BEGIN
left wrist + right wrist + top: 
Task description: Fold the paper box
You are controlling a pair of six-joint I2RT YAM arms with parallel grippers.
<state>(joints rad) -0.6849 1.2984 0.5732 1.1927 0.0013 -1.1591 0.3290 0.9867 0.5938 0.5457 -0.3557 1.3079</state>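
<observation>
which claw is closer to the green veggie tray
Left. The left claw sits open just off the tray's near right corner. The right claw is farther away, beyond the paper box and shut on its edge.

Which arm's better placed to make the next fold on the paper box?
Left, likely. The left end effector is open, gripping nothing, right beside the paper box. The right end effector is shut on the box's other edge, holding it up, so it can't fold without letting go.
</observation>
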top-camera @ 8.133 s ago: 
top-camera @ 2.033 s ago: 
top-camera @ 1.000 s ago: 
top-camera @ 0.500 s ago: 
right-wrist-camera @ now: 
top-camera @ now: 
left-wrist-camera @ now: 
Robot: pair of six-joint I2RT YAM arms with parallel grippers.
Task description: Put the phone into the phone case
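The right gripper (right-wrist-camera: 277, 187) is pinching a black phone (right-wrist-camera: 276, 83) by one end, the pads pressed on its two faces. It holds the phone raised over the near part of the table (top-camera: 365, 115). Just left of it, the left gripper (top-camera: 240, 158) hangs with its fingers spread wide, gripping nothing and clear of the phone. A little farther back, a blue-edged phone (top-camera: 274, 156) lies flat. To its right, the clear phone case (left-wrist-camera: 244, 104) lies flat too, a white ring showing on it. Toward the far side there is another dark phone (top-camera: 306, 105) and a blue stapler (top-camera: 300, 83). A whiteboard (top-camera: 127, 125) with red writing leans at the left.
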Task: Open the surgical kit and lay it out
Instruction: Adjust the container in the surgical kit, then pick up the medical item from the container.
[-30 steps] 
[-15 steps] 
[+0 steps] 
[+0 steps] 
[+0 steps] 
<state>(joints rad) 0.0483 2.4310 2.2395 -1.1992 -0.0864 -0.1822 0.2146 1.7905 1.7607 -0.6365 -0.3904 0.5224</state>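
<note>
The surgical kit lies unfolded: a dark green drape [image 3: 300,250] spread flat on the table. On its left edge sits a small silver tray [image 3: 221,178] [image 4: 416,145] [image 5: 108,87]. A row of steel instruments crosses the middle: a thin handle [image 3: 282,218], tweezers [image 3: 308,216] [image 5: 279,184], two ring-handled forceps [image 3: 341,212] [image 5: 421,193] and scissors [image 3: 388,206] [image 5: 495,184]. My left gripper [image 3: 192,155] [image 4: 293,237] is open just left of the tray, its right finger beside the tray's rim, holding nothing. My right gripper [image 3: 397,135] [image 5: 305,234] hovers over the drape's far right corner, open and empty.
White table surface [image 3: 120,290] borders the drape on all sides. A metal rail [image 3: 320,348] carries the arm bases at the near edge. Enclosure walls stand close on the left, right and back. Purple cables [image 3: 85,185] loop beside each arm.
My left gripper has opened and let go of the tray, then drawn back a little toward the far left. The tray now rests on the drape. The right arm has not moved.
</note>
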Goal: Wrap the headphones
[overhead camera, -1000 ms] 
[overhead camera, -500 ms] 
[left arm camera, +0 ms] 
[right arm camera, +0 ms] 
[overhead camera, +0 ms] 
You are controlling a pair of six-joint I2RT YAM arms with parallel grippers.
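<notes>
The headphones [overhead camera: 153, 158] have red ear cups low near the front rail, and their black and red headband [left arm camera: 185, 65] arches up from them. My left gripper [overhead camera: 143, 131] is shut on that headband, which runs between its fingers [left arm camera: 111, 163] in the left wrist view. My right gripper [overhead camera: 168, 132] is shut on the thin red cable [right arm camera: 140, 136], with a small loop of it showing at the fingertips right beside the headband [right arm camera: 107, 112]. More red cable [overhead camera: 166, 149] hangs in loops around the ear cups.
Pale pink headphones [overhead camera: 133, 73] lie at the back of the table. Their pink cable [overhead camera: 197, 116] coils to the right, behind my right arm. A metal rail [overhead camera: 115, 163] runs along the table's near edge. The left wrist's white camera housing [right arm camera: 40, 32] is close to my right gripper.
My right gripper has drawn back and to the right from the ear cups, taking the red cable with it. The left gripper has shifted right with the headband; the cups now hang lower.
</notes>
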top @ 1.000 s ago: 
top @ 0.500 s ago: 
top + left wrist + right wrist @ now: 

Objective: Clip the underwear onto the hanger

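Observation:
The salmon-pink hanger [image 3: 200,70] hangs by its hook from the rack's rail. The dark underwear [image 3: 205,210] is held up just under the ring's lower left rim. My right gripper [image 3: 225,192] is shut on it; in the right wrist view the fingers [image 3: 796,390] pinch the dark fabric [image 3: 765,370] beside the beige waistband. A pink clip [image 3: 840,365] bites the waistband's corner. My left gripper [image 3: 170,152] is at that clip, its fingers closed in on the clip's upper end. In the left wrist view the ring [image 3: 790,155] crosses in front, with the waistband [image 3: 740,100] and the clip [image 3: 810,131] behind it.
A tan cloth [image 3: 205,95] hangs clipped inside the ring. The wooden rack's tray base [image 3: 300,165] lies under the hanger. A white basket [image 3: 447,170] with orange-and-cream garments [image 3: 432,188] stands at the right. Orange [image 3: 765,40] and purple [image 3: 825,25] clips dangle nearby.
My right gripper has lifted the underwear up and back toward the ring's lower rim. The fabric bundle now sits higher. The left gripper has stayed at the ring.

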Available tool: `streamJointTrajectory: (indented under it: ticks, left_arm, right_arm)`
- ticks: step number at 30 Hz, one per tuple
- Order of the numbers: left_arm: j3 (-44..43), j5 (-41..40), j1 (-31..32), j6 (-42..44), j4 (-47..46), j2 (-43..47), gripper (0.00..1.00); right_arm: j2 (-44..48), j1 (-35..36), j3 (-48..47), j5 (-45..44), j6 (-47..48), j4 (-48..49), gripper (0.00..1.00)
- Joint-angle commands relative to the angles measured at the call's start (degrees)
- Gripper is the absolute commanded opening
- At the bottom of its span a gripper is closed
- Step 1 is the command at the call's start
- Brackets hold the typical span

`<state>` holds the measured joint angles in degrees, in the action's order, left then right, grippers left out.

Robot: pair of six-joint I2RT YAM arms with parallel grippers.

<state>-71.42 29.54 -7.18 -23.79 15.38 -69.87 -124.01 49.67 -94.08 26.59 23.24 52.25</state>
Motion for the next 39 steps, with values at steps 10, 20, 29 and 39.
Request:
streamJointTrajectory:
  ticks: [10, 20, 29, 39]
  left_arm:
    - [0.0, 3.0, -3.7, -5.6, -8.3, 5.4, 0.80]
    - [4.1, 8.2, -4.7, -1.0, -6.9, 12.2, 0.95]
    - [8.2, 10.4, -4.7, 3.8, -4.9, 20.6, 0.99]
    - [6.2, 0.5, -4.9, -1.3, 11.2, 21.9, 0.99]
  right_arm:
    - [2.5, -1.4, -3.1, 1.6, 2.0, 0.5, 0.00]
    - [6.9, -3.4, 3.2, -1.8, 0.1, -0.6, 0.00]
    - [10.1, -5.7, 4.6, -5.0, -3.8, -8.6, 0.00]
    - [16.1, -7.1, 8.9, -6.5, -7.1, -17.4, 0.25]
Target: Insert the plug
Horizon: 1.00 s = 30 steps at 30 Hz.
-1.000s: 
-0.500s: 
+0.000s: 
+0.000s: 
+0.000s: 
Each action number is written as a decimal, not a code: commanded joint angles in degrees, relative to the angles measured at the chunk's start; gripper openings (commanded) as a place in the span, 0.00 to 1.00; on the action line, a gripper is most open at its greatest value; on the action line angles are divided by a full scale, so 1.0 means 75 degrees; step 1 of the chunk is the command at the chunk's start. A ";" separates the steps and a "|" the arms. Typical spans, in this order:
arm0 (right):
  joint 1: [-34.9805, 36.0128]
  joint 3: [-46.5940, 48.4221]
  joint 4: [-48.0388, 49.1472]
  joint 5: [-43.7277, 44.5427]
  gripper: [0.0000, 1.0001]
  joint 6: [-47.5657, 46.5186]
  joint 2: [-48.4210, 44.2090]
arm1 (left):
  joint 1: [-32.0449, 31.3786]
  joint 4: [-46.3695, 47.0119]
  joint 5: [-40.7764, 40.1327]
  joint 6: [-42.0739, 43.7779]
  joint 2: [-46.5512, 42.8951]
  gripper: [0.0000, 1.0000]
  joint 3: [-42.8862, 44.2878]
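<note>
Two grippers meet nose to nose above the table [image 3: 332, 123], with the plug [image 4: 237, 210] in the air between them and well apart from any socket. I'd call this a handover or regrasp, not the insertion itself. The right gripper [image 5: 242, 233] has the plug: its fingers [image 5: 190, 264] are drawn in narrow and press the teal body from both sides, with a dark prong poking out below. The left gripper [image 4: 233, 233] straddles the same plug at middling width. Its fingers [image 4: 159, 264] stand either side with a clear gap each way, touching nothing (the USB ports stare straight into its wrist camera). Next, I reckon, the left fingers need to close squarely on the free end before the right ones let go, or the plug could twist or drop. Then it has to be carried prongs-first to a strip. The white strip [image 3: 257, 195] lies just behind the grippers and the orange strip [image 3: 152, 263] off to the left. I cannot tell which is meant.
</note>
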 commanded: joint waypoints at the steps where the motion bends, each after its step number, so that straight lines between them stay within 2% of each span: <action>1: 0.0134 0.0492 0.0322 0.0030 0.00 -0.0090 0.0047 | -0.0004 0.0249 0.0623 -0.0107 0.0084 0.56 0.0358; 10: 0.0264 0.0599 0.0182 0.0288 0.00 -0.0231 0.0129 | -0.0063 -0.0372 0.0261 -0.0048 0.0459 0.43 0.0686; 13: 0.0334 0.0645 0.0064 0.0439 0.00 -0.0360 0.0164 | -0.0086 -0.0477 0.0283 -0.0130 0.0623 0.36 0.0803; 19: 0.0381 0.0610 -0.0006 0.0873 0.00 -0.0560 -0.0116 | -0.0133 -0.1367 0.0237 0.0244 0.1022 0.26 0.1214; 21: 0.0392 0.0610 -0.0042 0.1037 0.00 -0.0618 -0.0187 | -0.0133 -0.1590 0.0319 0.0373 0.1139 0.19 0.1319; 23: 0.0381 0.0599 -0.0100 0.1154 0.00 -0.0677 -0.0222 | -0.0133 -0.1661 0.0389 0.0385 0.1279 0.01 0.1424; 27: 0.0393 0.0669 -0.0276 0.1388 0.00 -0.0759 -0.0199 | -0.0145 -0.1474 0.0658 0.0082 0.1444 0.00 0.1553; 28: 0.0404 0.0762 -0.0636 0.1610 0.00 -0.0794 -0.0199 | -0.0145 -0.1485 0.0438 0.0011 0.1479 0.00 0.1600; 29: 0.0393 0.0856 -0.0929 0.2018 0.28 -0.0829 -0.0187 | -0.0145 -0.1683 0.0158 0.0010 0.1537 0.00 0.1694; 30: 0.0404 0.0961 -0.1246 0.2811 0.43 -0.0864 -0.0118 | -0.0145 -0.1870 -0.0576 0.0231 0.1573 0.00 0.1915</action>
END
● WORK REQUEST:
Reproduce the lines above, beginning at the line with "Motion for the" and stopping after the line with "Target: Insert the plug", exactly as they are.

● SOLUTION TO THE PROBLEM:
Motion for the next 39 steps, with values at steps 10, 20, 29 and 39.
Request:
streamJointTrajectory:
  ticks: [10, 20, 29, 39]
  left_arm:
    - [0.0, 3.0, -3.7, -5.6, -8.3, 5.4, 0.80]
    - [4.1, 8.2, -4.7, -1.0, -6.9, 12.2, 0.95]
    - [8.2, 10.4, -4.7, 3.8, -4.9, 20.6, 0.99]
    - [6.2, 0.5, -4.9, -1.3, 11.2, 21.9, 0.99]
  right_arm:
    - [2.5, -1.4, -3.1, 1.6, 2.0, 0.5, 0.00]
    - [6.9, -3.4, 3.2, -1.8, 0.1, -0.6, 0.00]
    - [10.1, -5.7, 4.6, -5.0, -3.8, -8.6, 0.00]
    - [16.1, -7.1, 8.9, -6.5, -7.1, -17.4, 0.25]
Target: Insert the plug

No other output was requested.